Saved entries
##############################
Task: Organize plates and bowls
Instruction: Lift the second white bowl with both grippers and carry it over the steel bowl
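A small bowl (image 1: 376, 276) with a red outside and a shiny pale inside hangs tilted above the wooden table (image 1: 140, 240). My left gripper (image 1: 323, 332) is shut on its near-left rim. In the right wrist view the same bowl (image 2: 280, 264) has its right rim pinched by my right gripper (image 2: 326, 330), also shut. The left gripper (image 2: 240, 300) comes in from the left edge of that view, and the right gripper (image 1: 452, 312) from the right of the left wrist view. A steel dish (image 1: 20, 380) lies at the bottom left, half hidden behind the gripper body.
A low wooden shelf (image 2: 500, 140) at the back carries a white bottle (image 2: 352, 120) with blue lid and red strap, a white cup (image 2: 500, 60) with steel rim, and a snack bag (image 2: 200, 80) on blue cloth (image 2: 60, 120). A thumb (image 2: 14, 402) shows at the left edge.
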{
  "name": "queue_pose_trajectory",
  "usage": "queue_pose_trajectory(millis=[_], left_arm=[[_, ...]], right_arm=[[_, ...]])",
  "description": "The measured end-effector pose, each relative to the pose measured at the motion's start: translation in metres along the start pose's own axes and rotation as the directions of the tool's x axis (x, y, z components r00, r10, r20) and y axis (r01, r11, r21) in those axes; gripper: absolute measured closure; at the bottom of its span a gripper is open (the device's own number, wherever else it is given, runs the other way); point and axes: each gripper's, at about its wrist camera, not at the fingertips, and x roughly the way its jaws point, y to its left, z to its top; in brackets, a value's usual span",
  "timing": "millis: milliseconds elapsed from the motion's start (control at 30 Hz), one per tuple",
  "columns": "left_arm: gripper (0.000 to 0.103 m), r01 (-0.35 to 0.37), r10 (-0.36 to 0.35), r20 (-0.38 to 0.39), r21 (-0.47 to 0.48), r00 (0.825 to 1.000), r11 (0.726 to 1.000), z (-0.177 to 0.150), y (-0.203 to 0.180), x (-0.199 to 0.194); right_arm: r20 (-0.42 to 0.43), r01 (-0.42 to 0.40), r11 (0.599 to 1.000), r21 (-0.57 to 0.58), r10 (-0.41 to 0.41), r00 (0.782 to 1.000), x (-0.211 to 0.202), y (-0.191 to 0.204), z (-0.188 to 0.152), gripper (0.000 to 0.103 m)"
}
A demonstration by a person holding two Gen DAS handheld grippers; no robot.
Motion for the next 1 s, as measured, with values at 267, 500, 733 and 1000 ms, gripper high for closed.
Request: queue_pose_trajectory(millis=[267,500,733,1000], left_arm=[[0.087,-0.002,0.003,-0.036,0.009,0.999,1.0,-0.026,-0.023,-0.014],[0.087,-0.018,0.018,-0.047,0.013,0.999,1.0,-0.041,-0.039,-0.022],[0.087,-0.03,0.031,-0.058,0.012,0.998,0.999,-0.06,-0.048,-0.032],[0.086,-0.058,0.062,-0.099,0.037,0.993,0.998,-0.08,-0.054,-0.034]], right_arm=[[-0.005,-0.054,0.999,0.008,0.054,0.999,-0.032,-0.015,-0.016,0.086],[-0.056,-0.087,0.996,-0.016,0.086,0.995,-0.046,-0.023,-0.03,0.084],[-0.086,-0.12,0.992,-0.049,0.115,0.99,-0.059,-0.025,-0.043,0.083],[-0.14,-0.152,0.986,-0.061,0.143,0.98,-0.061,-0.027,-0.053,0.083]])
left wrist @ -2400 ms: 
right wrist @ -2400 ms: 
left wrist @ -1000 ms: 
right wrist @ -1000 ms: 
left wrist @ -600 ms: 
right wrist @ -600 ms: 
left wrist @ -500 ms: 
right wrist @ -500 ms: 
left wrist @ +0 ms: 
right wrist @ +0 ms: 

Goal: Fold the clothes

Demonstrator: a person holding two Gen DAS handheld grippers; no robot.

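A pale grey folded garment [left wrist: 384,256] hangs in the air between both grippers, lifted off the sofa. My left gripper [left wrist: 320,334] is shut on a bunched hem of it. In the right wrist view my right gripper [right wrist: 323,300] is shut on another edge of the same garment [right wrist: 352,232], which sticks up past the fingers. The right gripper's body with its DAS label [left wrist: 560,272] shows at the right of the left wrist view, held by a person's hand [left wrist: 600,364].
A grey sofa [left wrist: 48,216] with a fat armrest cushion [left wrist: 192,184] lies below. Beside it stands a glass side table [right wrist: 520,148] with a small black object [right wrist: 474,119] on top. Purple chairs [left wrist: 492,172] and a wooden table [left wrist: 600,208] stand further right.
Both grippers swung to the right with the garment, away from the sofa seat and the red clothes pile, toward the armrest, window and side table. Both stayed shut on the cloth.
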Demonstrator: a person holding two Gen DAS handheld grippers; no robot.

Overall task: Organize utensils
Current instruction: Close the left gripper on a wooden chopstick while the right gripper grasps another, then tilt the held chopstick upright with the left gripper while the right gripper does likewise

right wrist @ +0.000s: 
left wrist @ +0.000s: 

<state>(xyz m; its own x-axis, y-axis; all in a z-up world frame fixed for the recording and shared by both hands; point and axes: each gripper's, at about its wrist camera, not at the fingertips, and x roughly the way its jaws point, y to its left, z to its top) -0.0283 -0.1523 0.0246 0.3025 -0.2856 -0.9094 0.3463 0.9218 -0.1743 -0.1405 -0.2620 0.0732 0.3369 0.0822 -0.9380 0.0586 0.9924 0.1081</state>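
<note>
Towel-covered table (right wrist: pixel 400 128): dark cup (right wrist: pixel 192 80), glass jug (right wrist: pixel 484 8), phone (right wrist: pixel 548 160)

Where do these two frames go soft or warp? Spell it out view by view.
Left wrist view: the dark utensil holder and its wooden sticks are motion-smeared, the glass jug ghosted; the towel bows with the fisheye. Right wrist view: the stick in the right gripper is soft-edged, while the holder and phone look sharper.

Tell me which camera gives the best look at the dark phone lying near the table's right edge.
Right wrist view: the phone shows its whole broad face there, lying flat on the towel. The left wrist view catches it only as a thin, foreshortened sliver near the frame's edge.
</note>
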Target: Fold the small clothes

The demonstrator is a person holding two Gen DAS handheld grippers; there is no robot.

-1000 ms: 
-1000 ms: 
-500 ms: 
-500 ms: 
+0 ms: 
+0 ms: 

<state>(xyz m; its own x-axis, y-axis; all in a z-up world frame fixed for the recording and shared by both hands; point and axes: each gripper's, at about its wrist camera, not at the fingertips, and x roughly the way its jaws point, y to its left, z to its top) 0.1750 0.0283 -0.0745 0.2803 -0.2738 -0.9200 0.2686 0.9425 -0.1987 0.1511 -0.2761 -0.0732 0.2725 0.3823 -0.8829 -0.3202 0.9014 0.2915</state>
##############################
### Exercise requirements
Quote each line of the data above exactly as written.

### Result of this exercise
Task: Organize plates and bowls
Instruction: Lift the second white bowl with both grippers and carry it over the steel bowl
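A small bowl (image 1: 376, 276) with a red outside and a shiny pale inside hangs tilted above the wooden table (image 1: 140, 240). My left gripper (image 1: 323, 332) is shut on its near-left rim. In the right wrist view the same bowl (image 2: 280, 264) has its right rim pinched by my right gripper (image 2: 326, 330), also shut. The left gripper (image 2: 240, 300) comes in from the left edge of that view, and the right gripper (image 1: 452, 312) from the right of the left wrist view. A steel dish (image 1: 20, 380) lies at the bottom left, half hidden behind the gripper body.
A low wooden shelf (image 2: 500, 140) at the back carries a white bottle (image 2: 352, 120) with blue lid and red strap, a white cup (image 2: 500, 60) with steel rim, and a snack bag (image 2: 200, 80) on blue cloth (image 2: 60, 120). A thumb (image 2: 14, 402) shows at the left edge.
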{
  "name": "queue_pose_trajectory",
  "usage": "queue_pose_trajectory(millis=[_], left_arm=[[_, ...]], right_arm=[[_, ...]])",
  "description": "The measured end-effector pose, each relative to the pose measured at the motion's start: translation in metres along the start pose's own axes and rotation as the directions of the tool's x axis (x, y, z components r00, r10, r20) and y axis (r01, r11, r21) in those axes; gripper: absolute measured closure; at the bottom of its span a gripper is open (the device's own number, wherever else it is given, runs the other way); point and axes: each gripper's, at about its wrist camera, not at the fingertips, and x roughly the way its jaws point, y to its left, z to its top; in brackets, a value's usual span",
  "timing": "millis: milliseconds elapsed from the motion's start (control at 30 Hz), one per tuple",
  "columns": "left_arm: gripper (0.000 to 0.103 m), r01 (-0.35 to 0.37), r10 (-0.36 to 0.35), r20 (-0.38 to 0.39), r21 (-0.47 to 0.48), r00 (0.825 to 1.000), r11 (0.726 to 1.000), z (-0.177 to 0.150), y (-0.203 to 0.180), x (-0.199 to 0.194); right_arm: r20 (-0.42 to 0.43), r01 (-0.42 to 0.40), r11 (0.599 to 1.000), r21 (-0.57 to 0.58), r10 (-0.41 to 0.41), r00 (0.782 to 1.000), x (-0.211 to 0.202), y (-0.191 to 0.204), z (-0.188 to 0.152), gripper (0.000 to 0.103 m)"
}
A demonstration by a person holding two Gen DAS handheld grippers; no robot.
Motion for the next 1 s, as measured, with values at 267, 500, 733 and 1000 ms, gripper high for closed.
Request: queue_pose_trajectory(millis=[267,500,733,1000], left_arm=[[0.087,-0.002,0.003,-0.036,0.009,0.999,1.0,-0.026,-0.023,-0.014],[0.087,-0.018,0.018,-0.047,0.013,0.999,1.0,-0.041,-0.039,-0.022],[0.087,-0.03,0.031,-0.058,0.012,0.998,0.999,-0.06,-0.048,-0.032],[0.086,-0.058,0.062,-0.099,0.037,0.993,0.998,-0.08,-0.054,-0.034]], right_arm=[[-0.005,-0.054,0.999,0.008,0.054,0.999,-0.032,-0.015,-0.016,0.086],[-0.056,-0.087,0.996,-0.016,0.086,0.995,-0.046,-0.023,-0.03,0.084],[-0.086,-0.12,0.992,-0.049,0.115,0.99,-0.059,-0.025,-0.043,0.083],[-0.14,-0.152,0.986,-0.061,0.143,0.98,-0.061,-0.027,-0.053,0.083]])
left wrist @ -2400 ms: 
right wrist @ -2400 ms: 
left wrist @ -1000 ms: 
right wrist @ -1000 ms: 
left wrist @ -600 ms: 
right wrist @ -600 ms: 
left wrist @ -500 ms: 
right wrist @ -500 ms: 
left wrist @ +0 ms: 
right wrist @ +0 ms: 

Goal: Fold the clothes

Demonstrator: a person holding two Gen DAS handheld grippers; no robot.

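A pale grey folded garment [left wrist: 384,256] hangs in the air between both grippers, lifted off the sofa. My left gripper [left wrist: 320,334] is shut on a bunched hem of it. In the right wrist view my right gripper [right wrist: 323,300] is shut on another edge of the same garment [right wrist: 352,232], which sticks up past the fingers. The right gripper's body with its DAS label [left wrist: 560,272] shows at the right of the left wrist view, held by a person's hand [left wrist: 600,364].
A grey sofa [left wrist: 48,216] with a fat armrest cushion [left wrist: 192,184] lies below. Beside it stands a glass side table [right wrist: 520,148] with a small black object [right wrist: 474,119] on top. Purple chairs [left wrist: 492,172] and a wooden table [left wrist: 600,208] stand further right.
Both grippers swung to the right with the garment, away from the sofa seat and the red clothes pile, toward the armrest, window and side table. Both stayed shut on the cloth.
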Demonstrator: a person holding two Gen DAS handheld grippers; no robot.

Overall task: Organize utensils
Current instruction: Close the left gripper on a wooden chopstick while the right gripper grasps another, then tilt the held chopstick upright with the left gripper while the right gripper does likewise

right wrist @ +0.000s: 
left wrist @ +0.000s: 

<state>(xyz m; its own x-axis, y-axis; all in a z-up world frame fixed for the recording and shared by both hands; point and axes: each gripper's, at about its wrist camera, not at the fingertips, and x roughly the way its jaws point, y to its left, z to its top) -0.0283 -0.1523 0.0246 0.3025 -0.2856 -0.9094 0.3463 0.9218 -0.1743 -0.1405 -0.2620 0.0732 0.3369 0.0822 -0.9380 0.0586 0.9924 0.1081</state>
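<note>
Towel-covered table (right wrist: pixel 400 128): dark cup (right wrist: pixel 192 80), glass jug (right wrist: pixel 484 8), phone (right wrist: pixel 548 160)

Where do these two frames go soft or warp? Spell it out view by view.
Left wrist view: the dark utensil holder and its wooden sticks are motion-smeared, the glass jug ghosted; the towel bows with the fisheye. Right wrist view: the stick in the right gripper is soft-edged, while the holder and phone look sharper.

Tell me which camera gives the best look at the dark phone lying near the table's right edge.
Right wrist view: the phone shows its whole broad face there, lying flat on the towel. The left wrist view catches it only as a thin, foreshortened sliver near the frame's edge.
</note>
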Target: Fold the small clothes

The demonstrator is a person holding two Gen DAS handheld grippers; there is no robot.

-1000 ms: 
-1000 ms: 
-500 ms: 
-500 ms: 
+0 ms: 
+0 ms: 

<state>(xyz m; its own x-axis, y-axis; all in a z-up world frame fixed for the recording and shared by both hands; point and axes: each gripper's, at about its wrist camera, not at the fingertips, and x roughly the way its jaws point, y to its left, z to its top) 0.1750 0.0283 -0.0745 0.2803 -0.2738 -0.9200 0.2686 0.9425 -0.1987 0.1511 -0.2761 -0.0732 0.2725 0.3823 -0.8829 -0.3202 0.9014 0.2915</state>

What this exercise required is now done.